> **What this task involves**
Copy out exactly the stretch of the listing below that begins at the line containing "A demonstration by" and ends at the line containing "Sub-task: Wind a", and copy nothing outside it.

=== Section Start ===

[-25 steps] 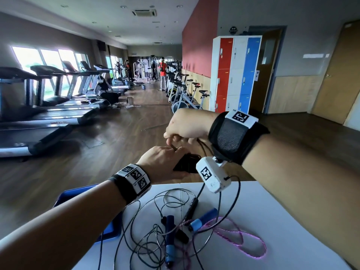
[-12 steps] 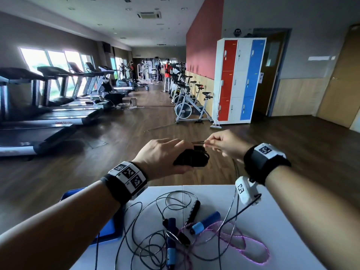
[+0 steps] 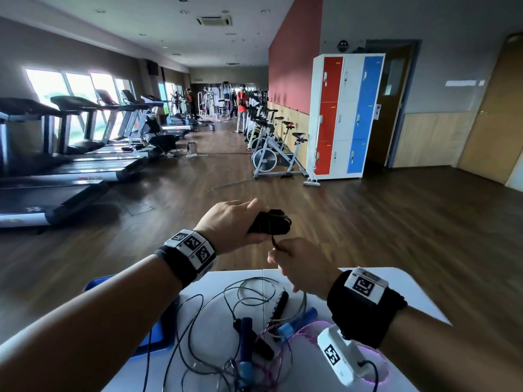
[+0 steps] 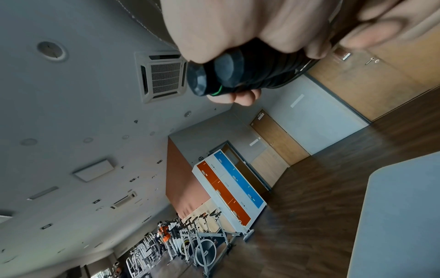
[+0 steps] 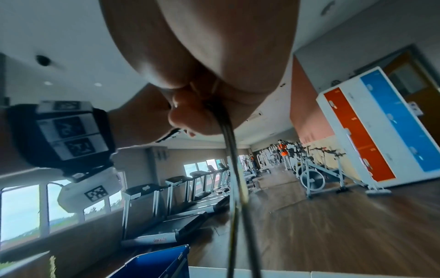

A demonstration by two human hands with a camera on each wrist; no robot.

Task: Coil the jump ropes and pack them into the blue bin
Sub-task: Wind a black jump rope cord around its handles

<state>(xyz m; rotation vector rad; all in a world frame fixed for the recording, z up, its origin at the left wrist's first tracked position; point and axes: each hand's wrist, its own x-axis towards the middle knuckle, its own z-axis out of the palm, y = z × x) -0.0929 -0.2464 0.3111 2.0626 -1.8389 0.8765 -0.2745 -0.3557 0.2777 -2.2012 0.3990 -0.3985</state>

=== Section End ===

> **Task output**
A demonstration by two human hands with a camera on each wrist; no robot.

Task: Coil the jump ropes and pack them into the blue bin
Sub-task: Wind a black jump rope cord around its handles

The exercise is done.